Given the dubious science that has led one outlet to dub Hari the "Jenny McCarthy of the food industry," should we just dismiss her work along with the OSU bathing beauties who actually aspire to be Becky with the good hair?
Hari's critics, who often resort to ad-hominem attacks, are doing nothing to help their own arguments about food safety and scientific rigor. Some critics suggest Hari is listened to only because she is beautiful. Also concerning are the critics who suggest that because Hari has only a computer science degree, she somehow cannot engage in other kinds of scientific inquiry.
The problem is not that Hari is too pretty to talk about science, or that she is unqualified to talk about science. We all lose when we make these kinds of claims. We should be teaching our children to respect the knowledge and experience of experts. At the same time, we should also teach them to be dabblers, including how to ask good research questions in many different settings.
Not telling the whole truth
Even if Hari's work is unscientific, scientists ignore her at their peril. As the Kraft controversy and many of the other battles Hari has waged make clear, the issue is never about what's scientifically accurate. It's not even about whether or not food manufacturers or marketers are acting ethically. It's about whether consumers trust them. That trust isn't necessarily about having better science, or even making ethical choices that put customers' health first.
And that's a really tricky problem. If Kraft is a representative case, activists like the Food Babe, in trying to make the food industry more transparent, are actually making it more opaque.
Kraft changed the formulation of its Mac and Cheese last year without telling anybody. In fact, the company waited until it had sold over 50 million boxes of its new version before launching its "Didn't Notice" campaign to consumers.

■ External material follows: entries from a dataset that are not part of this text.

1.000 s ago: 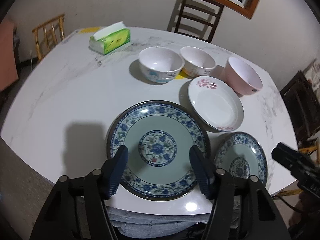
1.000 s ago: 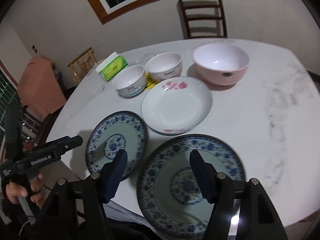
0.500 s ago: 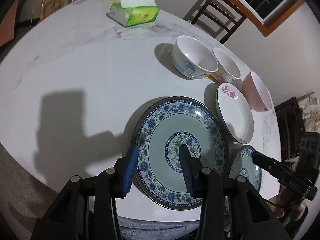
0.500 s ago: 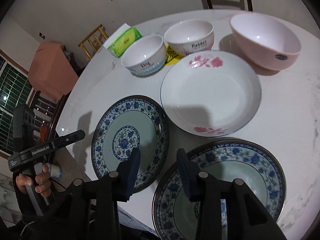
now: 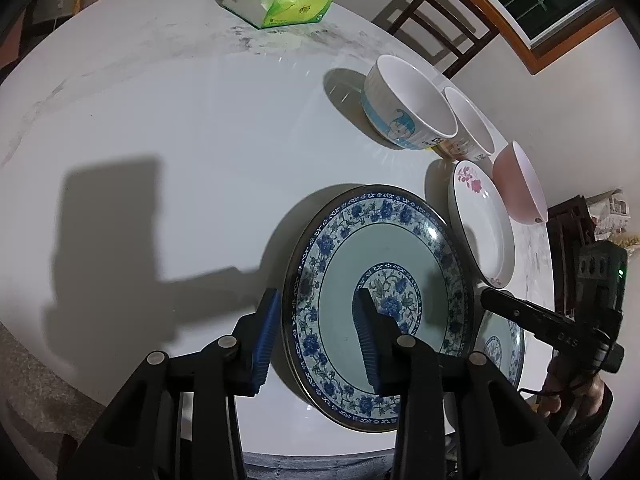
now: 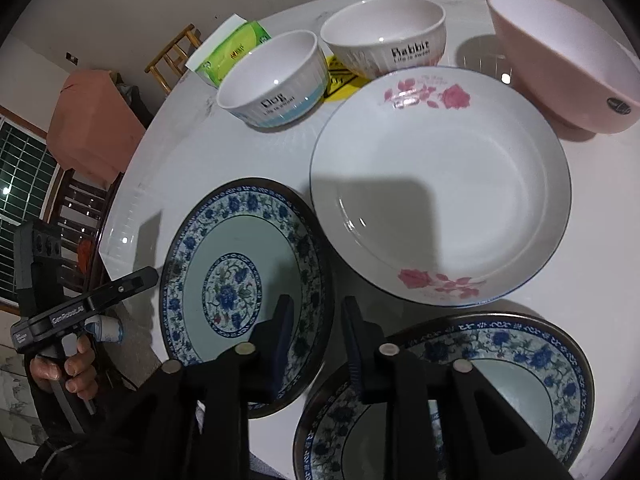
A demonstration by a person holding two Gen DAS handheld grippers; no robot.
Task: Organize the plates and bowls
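Note:
The large blue-flowered plate [image 5: 400, 264] lies near the table's front edge. My left gripper [image 5: 318, 294] straddles its left rim with closing jaws: one finger is outside the rim, the other over the plate, and a gap shows on both sides. The small blue-flowered plate [image 6: 232, 276] lies beside it. Its right rim sits between the closing jaws of my right gripper [image 6: 317, 302], with no pad pressing. Behind the two plates stand a white rose plate [image 6: 440, 200], a pink bowl [image 6: 560, 80] and two white bowls [image 6: 272, 80] [image 6: 384, 40].
A green tissue pack [image 5: 280, 4] lies at the far side of the white marble table [image 5: 180, 120]. A dark wooden chair [image 5: 440, 12] stands behind it. A hand [image 6: 76, 364] holds the left gripper's handle off the table edge.
Both grippers came down and closer to the blue plates. Their jaws narrowed, so that each now has a plate rim between its fingers.

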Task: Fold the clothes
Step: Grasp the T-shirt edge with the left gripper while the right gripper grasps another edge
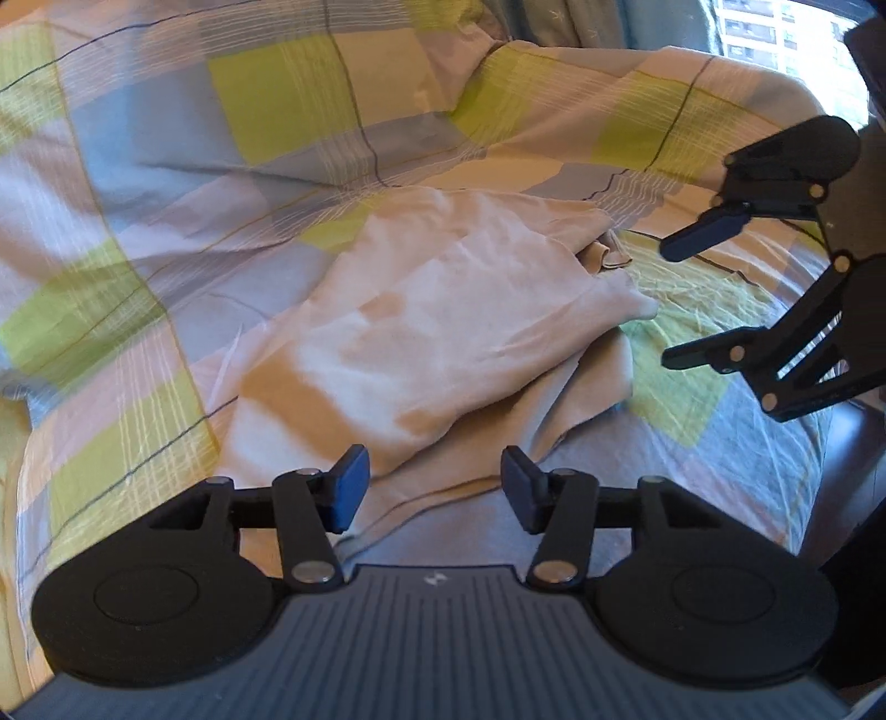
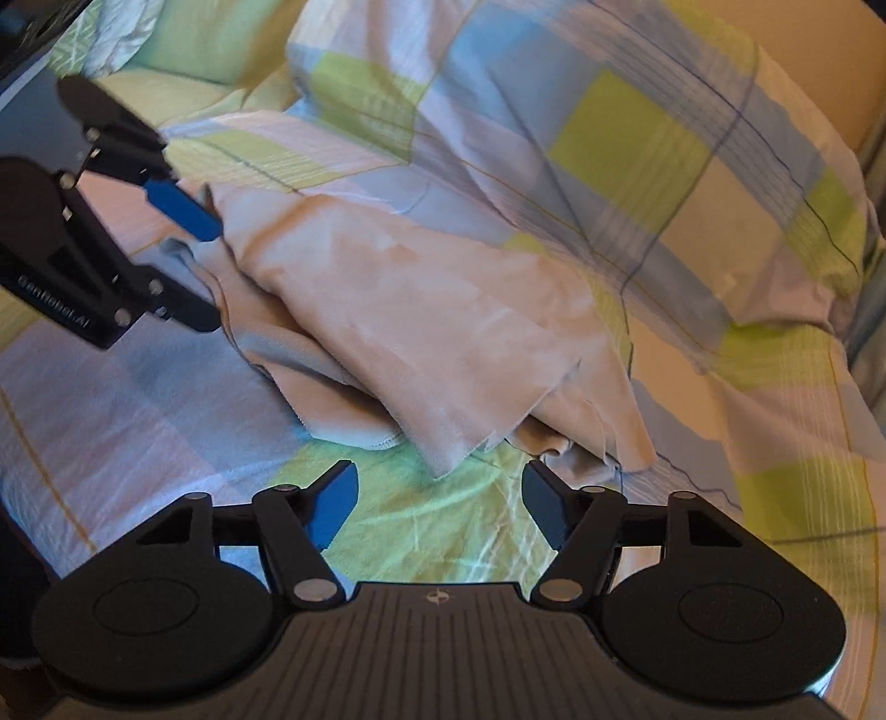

There is good evidence to suggest that if people were told they were eating a "healthier" version of their beloved product they would find it inferior. But in setting up its nationwide "blind taste test," Kraft used many of the pseudo-scientific strategies Hari employs. The fact that 50 million boxes were sold, or even the fact that people didn't complain directly to the company, does not mean that consumers didn't notice a difference. Kraft's assertion that on January 13, 2016, 11 million people were tweeting about not winning the lottery while none were tweeting about something wrong with their mac and cheese, while a funny ad campaign, is also terrible evidence for the public's acceptance of its reformulated product.
We want the same things from food companies that we want as parents. A little creative re-branding is often necessary to sway kids to our side. But don't engage in half-truths. Don't compare numbers that have no relation to each other. And don't hide vegetables in the brownies.
The internet makes it possible to buy whole cases of Mac and Cheese with a single click. It makes it possible for all of us to witness a Mac and Cheese-filled bathtub. But it also amplifies the voice of anyone who can amass followers. Hari's blog is like that Mac and Cheese-filled bathtub. It will take a long time to clean up the mess, and longer still to remove all trace of it from the minds of those who re-tweeted it.